Print all rows for which the absolute difference is greater than `5e-7`.
In this case display `x`, `sinx`, the exact value of `sin(x)` and the absolute
difference.
### Exercise 6
Group data in data frame `df` into buckets of 0.1 width and store the result in
`gdf` data frame (sort the groups). Use the `cut` function from
CategoricalArrays.jl to do it (check its documentation to learn how to do it).
Check the number of values in each group.
### Exercise 7
Display the grouping keys in `gdf` grouped data frame.
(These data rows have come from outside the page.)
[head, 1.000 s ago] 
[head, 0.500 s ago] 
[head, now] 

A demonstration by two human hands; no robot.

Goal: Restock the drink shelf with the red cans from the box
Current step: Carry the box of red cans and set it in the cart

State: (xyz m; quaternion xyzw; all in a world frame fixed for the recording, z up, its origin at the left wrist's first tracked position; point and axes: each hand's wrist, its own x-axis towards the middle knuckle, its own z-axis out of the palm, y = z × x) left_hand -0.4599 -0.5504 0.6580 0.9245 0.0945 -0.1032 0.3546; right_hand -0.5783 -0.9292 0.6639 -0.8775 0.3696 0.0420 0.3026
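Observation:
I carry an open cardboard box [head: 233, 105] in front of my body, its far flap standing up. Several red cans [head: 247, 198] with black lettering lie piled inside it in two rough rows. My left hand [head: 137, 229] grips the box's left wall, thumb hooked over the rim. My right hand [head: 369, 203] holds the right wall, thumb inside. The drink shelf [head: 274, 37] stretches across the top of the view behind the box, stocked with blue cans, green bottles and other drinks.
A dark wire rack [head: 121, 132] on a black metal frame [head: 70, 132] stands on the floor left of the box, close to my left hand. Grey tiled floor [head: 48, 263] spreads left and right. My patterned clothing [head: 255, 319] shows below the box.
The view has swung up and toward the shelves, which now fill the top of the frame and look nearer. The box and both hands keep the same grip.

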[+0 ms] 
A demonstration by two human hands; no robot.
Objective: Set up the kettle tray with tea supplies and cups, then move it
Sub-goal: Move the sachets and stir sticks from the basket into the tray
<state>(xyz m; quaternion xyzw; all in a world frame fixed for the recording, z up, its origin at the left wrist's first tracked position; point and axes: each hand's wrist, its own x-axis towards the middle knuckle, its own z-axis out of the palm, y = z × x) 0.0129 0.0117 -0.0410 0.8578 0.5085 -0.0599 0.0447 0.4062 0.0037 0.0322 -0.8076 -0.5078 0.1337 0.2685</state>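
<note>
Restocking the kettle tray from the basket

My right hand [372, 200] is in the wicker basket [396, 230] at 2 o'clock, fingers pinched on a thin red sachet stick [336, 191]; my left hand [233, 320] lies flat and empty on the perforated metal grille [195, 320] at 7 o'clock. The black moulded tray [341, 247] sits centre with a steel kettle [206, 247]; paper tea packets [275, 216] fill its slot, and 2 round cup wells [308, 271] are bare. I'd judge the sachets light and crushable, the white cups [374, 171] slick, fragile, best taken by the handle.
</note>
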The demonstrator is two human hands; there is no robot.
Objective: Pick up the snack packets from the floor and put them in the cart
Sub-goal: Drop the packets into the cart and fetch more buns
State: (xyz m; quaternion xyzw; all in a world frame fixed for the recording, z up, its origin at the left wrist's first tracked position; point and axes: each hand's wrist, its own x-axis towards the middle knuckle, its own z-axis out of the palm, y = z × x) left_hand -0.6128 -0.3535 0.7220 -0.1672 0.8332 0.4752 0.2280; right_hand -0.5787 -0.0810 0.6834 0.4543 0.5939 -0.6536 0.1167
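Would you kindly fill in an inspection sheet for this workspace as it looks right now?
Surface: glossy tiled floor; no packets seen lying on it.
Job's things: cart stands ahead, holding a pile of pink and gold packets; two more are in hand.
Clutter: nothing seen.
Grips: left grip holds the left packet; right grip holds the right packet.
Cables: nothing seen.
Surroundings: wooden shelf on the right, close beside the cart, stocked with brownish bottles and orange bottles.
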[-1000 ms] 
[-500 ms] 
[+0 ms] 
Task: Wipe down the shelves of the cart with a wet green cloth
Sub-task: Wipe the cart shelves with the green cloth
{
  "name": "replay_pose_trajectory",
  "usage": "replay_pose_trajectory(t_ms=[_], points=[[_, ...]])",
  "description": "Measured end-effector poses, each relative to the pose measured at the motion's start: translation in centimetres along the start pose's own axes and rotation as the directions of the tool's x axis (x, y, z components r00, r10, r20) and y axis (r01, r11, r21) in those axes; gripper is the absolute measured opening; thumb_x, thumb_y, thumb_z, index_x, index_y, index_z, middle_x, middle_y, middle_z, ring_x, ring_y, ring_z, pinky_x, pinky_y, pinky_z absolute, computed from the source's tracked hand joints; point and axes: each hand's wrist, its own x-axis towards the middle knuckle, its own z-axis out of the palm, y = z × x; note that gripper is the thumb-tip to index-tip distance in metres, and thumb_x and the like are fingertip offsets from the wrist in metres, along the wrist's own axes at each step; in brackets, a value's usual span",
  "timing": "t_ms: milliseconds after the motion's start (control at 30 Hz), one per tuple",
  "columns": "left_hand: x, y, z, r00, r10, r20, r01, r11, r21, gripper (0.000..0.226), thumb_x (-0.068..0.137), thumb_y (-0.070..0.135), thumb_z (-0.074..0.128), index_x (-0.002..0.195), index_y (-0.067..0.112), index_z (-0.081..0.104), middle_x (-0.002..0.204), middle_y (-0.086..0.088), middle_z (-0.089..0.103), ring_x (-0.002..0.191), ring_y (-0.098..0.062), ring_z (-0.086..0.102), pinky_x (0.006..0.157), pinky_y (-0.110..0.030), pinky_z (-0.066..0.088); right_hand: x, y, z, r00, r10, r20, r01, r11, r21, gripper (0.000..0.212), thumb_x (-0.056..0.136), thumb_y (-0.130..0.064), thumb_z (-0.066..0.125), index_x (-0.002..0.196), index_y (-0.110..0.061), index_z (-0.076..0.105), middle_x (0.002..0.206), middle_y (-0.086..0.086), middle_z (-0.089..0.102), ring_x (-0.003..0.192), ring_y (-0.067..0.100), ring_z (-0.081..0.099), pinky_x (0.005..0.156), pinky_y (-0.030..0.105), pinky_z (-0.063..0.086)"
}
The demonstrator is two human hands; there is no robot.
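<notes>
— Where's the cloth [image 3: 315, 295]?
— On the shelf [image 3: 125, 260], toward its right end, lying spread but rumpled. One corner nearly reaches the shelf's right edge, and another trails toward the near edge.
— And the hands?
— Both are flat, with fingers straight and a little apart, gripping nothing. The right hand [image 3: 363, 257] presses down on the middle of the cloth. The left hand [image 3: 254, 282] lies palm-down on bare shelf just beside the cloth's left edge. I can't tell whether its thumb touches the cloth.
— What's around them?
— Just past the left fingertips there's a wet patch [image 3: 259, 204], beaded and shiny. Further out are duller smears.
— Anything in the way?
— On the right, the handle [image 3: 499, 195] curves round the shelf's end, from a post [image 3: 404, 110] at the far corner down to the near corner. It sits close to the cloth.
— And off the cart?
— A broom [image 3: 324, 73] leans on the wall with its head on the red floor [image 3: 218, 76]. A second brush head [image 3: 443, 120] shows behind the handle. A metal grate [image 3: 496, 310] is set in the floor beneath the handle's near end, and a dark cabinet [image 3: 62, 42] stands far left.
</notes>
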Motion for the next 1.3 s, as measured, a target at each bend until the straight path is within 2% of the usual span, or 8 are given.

Show them as named tuples.
Check what would be the group order if you asked not to sort them.
### Exercise 8
Compute average `n` for each group in `gdf`.
### Exercise 9
Fit a linear model explaining `n` by `x` separately for each group in `gdf`.
Use the `\` operator to fit it (recall it from chapter 4).
For each group produce the result as named tuple having fields `α₀` and `αₓ`.
### Exercise 10
Repeat exercise 9 but using the GLM.jl package. This time
extract the p-value for the slope of estimated coefficient for `x` variable.
Use the `coeftable` function from GLM.jl to get this information.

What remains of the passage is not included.